I'd been feeling pretty crummy in the summer of 1984, and we decided that I should go in for a cleanout. I was also entering college in the fall, so it was a good time. I had no objection, though I was concerned. Anxious, one might say. I had a major phobia about needles, and the idea of getting intravenous antibiotics did not fill me with joy and delight.
My parents drove me up to Albany on a Saturday. There plan was to drive on to visit relatives on a lake upstate, and then to visit again on Sunday. Since we lived one hundred miles from the hospital, daily visits weren't realistic. Besides, I was seventeen, and didn't need someone to hold my hand, right?
The weekend was a fiasco from the start. First, there were no free beds in the cleanout ward, so where did they put me. The infectious diseases ward. If I looked out the door of my (obviously single) room, I could see the hepatitis precautions sign on the door of the next room. I could also see the armed guard of the prisoner within. Yup, infectious convicts were my neighbors.

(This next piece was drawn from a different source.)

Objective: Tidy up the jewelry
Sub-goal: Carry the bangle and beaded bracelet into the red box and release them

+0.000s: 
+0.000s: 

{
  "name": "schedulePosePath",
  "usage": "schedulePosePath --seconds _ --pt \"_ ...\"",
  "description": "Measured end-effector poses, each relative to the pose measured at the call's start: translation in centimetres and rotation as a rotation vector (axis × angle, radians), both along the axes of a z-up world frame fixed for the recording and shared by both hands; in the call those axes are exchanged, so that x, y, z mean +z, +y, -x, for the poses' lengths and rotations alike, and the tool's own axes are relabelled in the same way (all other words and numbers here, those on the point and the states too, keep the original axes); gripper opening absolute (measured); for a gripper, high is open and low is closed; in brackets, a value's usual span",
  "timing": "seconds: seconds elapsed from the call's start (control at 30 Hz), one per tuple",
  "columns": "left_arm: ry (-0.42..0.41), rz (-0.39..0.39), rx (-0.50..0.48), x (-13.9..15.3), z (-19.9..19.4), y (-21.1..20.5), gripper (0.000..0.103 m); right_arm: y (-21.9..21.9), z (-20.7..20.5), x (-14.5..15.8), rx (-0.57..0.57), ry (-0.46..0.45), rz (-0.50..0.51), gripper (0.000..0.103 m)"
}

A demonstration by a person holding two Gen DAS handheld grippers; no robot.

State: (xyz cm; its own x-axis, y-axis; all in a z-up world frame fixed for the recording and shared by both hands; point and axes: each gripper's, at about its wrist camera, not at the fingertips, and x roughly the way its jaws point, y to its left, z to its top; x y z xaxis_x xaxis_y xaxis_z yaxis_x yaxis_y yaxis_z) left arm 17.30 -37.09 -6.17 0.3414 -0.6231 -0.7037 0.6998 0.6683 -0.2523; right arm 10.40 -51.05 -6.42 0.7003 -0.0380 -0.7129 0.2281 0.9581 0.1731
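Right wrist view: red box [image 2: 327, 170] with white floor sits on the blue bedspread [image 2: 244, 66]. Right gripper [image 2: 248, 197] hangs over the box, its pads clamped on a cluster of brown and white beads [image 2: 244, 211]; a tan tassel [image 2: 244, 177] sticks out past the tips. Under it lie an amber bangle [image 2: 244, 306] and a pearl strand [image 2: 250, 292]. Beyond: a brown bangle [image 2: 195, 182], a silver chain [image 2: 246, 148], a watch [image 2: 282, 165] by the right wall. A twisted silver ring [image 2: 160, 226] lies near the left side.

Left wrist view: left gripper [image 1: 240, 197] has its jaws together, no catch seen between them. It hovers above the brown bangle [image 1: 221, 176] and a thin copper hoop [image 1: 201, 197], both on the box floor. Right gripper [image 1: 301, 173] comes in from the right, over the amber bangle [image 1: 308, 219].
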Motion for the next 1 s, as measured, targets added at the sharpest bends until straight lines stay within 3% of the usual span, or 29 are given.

Then came a long stretch in which nothing happened. It wasn't until the next day that things really started to get rolling, and it was a disaster.
It was time to put in a hep well. This gadget is basically a combination of a needle and a socket. The needle goes into a vein, and the socket is above the skin. It's useful when you need to administer IV drugs occasionally but not all the time. It's called a hep well after the anticoagulant heparin, which is used to flush the line after each use. It stings.
"I'll call the Butterfly Squad"
The idea of having one of these still makes me squirm. I was obviously upset, and told the nurse that I wanted it to be as painless as possible. She made a peculiar comment - "I'll call the Butterfly Squad" - and left. I had no idea what she meant. I thought it was a jolly euphemism for the people who are really good at putting in one of these things painlessly. Ha, ha.
A little while later someone came in and stuck one in my arm. I didn't faint. Then they attached a little bag of antibiotic in saline to drip in.
The afternoon passed. Sometime later I looked over to see the tube to the IV bag half filled with blood. I lost it completely. The nurses pulled the hep well out, and I refused to have another put in. We waited for my parents to arrive. I was going to demand that they take me home.
They didn't go for it.
So once again I had to face getting a hep well put in. It was somewhere around this time that I learned a "butterfly" is a temporary hep well, not meant to last more than a few hours. Geez!
I was still in full-tilt freakout mode, so they offered me Valium. Since I didn't have much choice, I took it.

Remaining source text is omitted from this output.